ACTIVITY – The answer must be the full listing, reproduced without any change.

[Opening INFORMATION PROVIDED section]

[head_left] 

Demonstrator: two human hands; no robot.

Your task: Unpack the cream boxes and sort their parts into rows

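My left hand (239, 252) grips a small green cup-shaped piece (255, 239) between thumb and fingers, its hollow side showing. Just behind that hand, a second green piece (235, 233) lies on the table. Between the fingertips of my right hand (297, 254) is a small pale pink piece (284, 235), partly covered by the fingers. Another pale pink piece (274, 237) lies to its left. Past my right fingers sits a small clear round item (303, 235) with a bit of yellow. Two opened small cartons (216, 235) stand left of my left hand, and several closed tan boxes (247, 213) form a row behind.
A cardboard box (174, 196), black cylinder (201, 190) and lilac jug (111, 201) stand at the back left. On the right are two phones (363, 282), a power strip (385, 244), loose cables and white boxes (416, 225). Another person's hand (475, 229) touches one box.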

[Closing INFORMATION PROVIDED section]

SOLUTION –
[head_left] 

Demonstrator: two human hands; no robot.

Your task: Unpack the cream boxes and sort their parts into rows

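My left hand (239, 252) grips a small green cup-shaped piece (255, 239) between thumb and fingers, its hollow side showing. Just behind that hand, a second green piece (235, 233) lies on the table. Between the fingertips of my right hand (297, 254) is a small pale pink piece (284, 235), partly covered by the fingers. Another pale pink piece (274, 237) lies to its left. Past my right fingers sits a small clear round item (303, 235) with a bit of yellow. Two opened small cartons (216, 235) stand left of my left hand, and several closed tan boxes (247, 213) form a row behind.
A cardboard box (174, 196), black cylinder (201, 190) and lilac jug (111, 201) stand at the back left. On the right are two phones (363, 282), a power strip (385, 244), loose cables and white boxes (416, 225). Another person's hand (475, 229) touches one box.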

This output has come to an end.